Once cool remove the seasonings and oranges reserving the cooking liquor. Cut the cooked oranges in half and remove the flesh, squeezing it out over a sieve or jelly bag, back into the liquor. This stage is perhaps the most important when considering the set. The majority of pectin is held in the pips, pith and white flesh inside the orange, so squeezing as much as possible back into the liquor gives a near perfect set. A jelly bag is fine enough to preserve the finished clarity so an ideal choice.


Shred the skin in whatever way you prefer. Personally, the chunky marmalade is a favorite. It is important to consider the intended use.
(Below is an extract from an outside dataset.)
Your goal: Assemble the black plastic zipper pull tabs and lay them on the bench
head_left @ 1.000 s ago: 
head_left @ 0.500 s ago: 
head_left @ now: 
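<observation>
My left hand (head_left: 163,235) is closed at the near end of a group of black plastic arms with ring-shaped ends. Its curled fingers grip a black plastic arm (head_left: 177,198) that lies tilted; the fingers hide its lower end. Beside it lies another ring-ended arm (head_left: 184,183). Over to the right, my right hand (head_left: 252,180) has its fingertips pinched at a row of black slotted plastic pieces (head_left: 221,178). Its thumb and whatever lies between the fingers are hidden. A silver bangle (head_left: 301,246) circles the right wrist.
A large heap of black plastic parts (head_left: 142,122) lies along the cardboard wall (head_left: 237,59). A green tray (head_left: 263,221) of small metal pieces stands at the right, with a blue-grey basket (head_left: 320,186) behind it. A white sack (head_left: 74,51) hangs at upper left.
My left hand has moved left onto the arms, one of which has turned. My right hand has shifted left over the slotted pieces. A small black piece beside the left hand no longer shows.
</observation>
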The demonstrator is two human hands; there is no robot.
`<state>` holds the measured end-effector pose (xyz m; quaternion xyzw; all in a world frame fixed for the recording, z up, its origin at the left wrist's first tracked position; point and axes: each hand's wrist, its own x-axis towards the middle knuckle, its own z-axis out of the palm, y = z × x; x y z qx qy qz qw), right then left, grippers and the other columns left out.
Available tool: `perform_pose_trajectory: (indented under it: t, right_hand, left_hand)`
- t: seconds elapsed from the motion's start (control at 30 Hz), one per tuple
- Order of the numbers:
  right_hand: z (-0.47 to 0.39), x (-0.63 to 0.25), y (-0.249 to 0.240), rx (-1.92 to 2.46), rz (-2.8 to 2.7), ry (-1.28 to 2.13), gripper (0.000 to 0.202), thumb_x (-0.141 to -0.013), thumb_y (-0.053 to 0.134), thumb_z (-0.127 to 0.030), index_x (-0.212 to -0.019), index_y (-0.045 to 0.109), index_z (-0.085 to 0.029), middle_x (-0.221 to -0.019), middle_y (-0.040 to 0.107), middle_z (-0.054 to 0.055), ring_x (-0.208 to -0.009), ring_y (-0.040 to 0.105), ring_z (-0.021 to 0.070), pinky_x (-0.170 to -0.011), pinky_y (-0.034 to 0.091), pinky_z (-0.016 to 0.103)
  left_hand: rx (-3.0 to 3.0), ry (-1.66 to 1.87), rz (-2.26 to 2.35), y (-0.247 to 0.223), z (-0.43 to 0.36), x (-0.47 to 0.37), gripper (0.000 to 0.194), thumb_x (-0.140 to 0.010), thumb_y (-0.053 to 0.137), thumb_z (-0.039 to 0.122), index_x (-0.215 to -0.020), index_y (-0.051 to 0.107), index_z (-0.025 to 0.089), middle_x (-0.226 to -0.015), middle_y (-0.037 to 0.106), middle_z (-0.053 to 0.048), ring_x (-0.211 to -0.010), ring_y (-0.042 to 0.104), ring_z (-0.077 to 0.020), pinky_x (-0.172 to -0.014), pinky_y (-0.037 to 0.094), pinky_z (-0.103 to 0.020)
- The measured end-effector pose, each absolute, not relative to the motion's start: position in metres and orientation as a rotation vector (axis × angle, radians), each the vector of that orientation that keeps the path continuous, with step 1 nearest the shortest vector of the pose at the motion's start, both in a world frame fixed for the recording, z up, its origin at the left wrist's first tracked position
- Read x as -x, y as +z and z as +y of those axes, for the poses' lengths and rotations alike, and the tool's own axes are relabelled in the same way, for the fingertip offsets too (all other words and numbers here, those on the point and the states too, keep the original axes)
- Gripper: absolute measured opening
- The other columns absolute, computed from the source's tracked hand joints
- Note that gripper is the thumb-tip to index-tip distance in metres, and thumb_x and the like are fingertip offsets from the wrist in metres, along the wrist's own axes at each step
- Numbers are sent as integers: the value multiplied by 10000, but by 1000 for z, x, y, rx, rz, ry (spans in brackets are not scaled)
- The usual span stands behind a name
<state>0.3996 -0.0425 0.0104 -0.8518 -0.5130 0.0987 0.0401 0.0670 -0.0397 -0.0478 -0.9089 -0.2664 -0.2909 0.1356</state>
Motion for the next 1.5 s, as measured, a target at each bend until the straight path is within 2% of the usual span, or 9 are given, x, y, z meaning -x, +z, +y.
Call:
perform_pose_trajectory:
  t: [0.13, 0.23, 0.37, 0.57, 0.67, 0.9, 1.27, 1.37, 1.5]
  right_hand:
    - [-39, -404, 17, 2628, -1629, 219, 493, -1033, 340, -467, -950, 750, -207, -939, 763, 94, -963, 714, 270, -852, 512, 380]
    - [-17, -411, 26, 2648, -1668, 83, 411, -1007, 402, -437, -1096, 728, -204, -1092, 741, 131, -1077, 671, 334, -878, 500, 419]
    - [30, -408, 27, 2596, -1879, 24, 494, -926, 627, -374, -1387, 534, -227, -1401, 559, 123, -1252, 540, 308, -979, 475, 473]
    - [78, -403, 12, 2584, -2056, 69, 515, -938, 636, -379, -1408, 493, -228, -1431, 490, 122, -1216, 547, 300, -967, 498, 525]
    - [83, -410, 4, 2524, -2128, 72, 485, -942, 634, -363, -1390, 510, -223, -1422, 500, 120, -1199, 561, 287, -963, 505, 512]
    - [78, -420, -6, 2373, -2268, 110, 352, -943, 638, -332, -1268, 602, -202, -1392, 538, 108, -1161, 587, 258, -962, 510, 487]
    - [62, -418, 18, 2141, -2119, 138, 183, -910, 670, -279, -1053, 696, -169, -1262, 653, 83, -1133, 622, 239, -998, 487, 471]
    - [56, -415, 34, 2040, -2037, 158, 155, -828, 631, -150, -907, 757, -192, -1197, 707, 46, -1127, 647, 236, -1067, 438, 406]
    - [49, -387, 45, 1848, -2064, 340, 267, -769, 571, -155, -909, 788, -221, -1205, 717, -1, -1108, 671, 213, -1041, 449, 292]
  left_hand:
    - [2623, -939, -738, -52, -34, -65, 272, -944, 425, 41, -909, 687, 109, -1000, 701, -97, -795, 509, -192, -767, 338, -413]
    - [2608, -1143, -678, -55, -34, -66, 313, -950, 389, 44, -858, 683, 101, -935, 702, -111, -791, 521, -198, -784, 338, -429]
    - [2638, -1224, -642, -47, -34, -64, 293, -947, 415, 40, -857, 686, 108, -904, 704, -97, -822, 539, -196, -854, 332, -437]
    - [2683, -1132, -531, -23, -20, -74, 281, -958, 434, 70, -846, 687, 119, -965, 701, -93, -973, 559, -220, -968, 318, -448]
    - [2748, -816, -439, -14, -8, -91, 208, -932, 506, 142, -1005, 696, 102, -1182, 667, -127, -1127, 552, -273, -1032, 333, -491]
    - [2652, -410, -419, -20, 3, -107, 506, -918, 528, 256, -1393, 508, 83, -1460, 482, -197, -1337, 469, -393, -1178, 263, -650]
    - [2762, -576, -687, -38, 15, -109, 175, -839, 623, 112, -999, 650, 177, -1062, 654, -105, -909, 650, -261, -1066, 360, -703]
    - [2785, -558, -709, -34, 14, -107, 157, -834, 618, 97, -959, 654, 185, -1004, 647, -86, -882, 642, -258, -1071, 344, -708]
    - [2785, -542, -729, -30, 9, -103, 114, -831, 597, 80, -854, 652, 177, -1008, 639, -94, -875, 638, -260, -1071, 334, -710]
Leaving the chunks too large is not particularly user friendly for toast at breakfast, but would suit a savory approach as a condiment for cured meats for example.

Top the liquor back up to the original weight if necessary and dissolve the sugar in it using a gentle heat. Do not bring to the simmer before all the sugar is dissolved as this encourages the grouping of crystals and impurities that could lead to a crystallised preserve.


Increase the heat allowing the temperature to increase to 104.5°C or setting point. This will take time so the temptation is to use the highest heat possible to speed up the process. This increases the likelihood of the skin catching or burning on the bottom of the pan so some care is required to balance these factors.


Let the marmalade cool very slightly and start to fill sterilized jars, securing the lid before labeling with the date. Leave for a couple of days, or preferably a week, before opening to allow the set to hold.


Of course Marmalade has its seat at the breakfast table secured for all time, but this is not where it’s journey has to end! Far from it. The balance between bitter and sweet with floral qualities in a condiment make marmalade a seasoning in itself with a plethora of possibilities in the worlds of both savoury and sweet.


Some of my favourite savoury uses for marmalade are;

Glazing a baked ham

An accompaniment for ploughman’s lunch, pies and cold meats

As a glaze for roasting vegetables like carrots

Coating the meat of a sausage roll before rolling in pastry…


Seasoning sweet dishes is far more extensive and equally enjoyable. Here are a few of my favourites:

Hot cross buns and other enriched doughs love marmalade.

Cheesecakes and dairy based desserts pair beautifully, the sharp bitter edge cutting through the fat.

Cakes and bakes are widely accepting of marmalade. From a Bakewell tart and fruit cake to Chelsea buns and even biscuits.


Experiment with the marmalade recipe and use the delightful preserve in as many ways as possible.


However marmalade finds it way into culinary hearts and minds one thing is for certain, a kitchen without it is a sad place indeed!